Goal of the exercise:
Set down exactly the lines below, starting at the one that contains "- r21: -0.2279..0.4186" and ending at the one that contains "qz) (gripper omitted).", with both of those lines included and nothing else.

Data block:
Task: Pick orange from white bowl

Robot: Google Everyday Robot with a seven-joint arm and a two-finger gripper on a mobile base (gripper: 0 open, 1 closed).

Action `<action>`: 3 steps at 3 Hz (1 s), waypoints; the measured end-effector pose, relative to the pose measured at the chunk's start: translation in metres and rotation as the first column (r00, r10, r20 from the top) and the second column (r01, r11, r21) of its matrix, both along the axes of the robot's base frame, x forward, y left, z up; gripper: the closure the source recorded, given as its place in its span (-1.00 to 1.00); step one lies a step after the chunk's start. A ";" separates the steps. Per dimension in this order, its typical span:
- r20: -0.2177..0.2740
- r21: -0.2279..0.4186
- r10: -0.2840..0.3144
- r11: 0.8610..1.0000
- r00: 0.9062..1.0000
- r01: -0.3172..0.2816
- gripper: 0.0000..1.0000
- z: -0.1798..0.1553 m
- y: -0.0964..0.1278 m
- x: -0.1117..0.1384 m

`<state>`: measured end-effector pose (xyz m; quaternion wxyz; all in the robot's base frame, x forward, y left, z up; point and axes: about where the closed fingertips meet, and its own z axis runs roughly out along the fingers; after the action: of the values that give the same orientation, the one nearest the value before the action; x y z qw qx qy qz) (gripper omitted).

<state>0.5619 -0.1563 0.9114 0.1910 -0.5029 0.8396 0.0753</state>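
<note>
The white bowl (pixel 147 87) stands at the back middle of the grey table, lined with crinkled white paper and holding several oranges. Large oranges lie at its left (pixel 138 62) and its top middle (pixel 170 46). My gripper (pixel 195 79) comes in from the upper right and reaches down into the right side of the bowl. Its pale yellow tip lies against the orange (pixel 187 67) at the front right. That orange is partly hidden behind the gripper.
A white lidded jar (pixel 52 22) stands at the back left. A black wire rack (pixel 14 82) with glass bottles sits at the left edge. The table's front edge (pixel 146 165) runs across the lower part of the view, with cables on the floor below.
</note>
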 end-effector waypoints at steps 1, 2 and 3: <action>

Written response:
- r21: -0.2279..0.4186
- r10: -0.2840..0.3144
- r11: 0.8610..1.0000
- r00: 0.9062..1.0000
- r01: -0.3172..0.2816
- gripper: 0.0000..1.0000
- z: -0.1798..0.1553 m
- y: -0.0964..0.1278 m
- x: -0.1117..0.1384 m

`<state>`: measured end-effector pose (xyz m; quaternion wxyz; all in the robot's base frame, x forward, y left, z up; point and axes: about where the closed fingertips meet, and its own z axis runs roughly out along the fingers; after the action: of the values that give the same orientation, the one nearest the value before the action; x y z qw qx qy qz) (gripper omitted).

This completes the output.